O parecer do comitê após a avaliação do relatório feito pelo Corpo Docente foi deveras
positivo, pois reafirmou a importância e necessidade da manutenção do estudo da literatura
clássica, em especial, das línguas antigas, uma vez que a sua relação com os demais
conhecimentos é notória e fundamental. Evocou-se, inclusive, o exemplo da França que
durante e logo após a Revolução optou por não estudar as línguas clássicas o que resultou no
baixo nível de erudição e de moral. Sua fama literária foi substancialmente diminuída. A este
respeito, o parecer da corporação ainda diz: “Diminua-se o valor de uma educação acadêmica,
e a difusão de conhecimento entre as pessoas cessaria, o nível geral de valor intelectual e
moral cairia, e nossa liberdade civil e religiosa seria colocada em risco por causa da
desqualificação última de nossos cidadãos para o exercício do direito e do privilégio da
democracia”. O comitê entendeu “que o minucioso estudo das línguas antigas, em especial o
latim e o grego, não só antes como após a admissão na faculdade, é, em muitos aspectos,
decididamente e positivamente útil ao aluno”.

Assim, o comitê emitiu o seguinte parecer: “As considerações especificadas de forma sucinta
no exame necessariamente rápido que fez do assunto que lhe foi encaminhado levaram o
comitê à conclusão de que é desaconselhável alterar o ensino regular nesta faculdade, de
modo a excluir do mesmo o estudo das línguas antigas”.

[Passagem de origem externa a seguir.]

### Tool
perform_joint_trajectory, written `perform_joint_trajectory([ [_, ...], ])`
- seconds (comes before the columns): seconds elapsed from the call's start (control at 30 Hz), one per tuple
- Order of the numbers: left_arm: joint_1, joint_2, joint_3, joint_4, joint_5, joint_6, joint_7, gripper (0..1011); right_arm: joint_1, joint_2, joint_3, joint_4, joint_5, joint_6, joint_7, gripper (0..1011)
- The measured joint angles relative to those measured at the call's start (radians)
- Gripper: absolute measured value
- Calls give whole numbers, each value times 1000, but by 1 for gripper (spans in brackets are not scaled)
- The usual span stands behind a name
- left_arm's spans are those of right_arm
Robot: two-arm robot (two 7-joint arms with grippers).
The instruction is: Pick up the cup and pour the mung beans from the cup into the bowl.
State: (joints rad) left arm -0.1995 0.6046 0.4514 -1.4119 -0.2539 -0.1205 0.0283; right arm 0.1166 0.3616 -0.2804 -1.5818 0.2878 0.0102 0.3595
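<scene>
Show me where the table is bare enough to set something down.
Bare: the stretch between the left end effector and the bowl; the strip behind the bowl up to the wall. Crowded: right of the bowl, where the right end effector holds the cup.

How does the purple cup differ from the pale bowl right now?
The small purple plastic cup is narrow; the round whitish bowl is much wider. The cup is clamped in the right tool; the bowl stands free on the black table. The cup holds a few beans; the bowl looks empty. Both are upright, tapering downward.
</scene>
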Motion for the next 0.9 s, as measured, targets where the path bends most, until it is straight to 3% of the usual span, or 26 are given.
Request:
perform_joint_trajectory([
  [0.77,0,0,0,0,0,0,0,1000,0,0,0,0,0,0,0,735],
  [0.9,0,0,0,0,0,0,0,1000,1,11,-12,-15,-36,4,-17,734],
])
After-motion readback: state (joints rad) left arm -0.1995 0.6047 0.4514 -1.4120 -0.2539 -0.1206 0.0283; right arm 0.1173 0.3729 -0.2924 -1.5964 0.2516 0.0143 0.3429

Diante desse breve resumo dos polêmicos acontecimentos da Faculdade de Yale em 1828,
passados dois séculos, fica a lição para nós de que uma educação superficial, cujo conteúdo e
método não se atenham ao pleno exercício das faculdades mentais do aluno e da melhoria do
seu caráter, continuará nos levando a bancarrota intelectual confirmada pelas últimas
colocações em testes internacionais, a exemplo dos recentes resultados do PISA – Programa
Internacional de Avaliação de Estudantes.

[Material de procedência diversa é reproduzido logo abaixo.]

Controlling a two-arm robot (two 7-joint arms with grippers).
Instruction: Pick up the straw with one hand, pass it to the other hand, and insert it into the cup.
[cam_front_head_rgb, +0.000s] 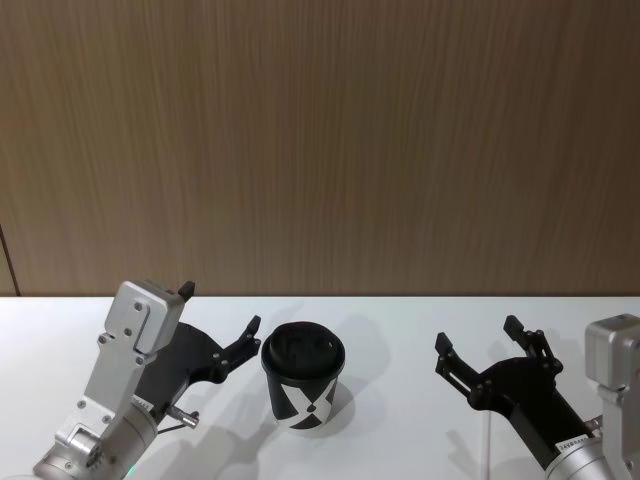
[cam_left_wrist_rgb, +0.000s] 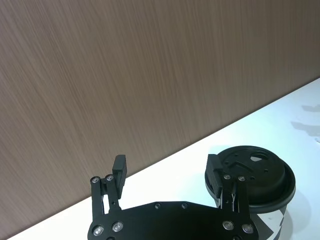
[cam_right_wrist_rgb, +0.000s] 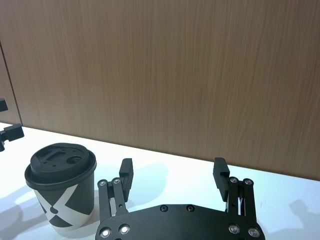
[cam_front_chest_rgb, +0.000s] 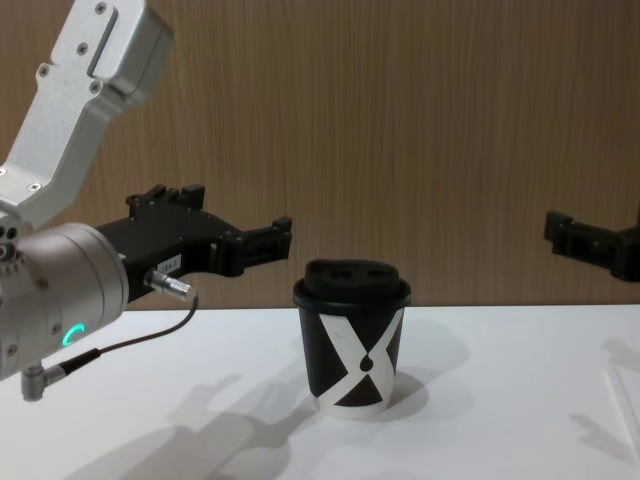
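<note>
The straw (cam_front_head_rgb: 487, 440) is hard to make out: a faint pale line on the white table (cam_front_head_rgb: 400, 320) at the near right, under the right gripper (cam_front_head_rgb: 478, 337); its far end is hidden by that gripper and its near end is cut off at the edge of the head view, so its full length cannot be told; what shows lies flat, with its long axis running near to far; nothing grips it.

The right gripper hovers above the table right of the cup (cam_front_head_rgb: 303, 385), fingers spread wide and empty; in the chest view it is cut off at the right edge, with one finger showing.

The left gripper (cam_front_head_rgb: 220, 307) reaches in from the near left, also spread wide and holding nothing; its right fingertip is just beside the cup's domed lid, and the chest view shows it above and left of the lid, apart.

The cup stands upright at the table's middle, between the two grippers, lid on; a wooden wall (cam_front_head_rgb: 320, 130) rises behind.
</note>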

Temos não apenas um problema de método e de conteúdo no que concerne a educação


brasileira, mas, antes de tudo, a que tipo de homem pretendemos formar. Esta questão
remete ao rumo atrapalhado que a nossa embarcação chamada educação, navegando pelas
turvas águas revolucionárias e progressistas, tem seguido nas últimas décadas. Ou procuramos
rever em caráter urgente o ideal de ser humano que temos formado em nossas escolas e
universidades ou continuaremos amargando as últimas colocações nos testes internacionais
de educação, além de contribuir com a deficiência intelectual de boa parte dos estudantes
recém-saídos das universidades do nosso país.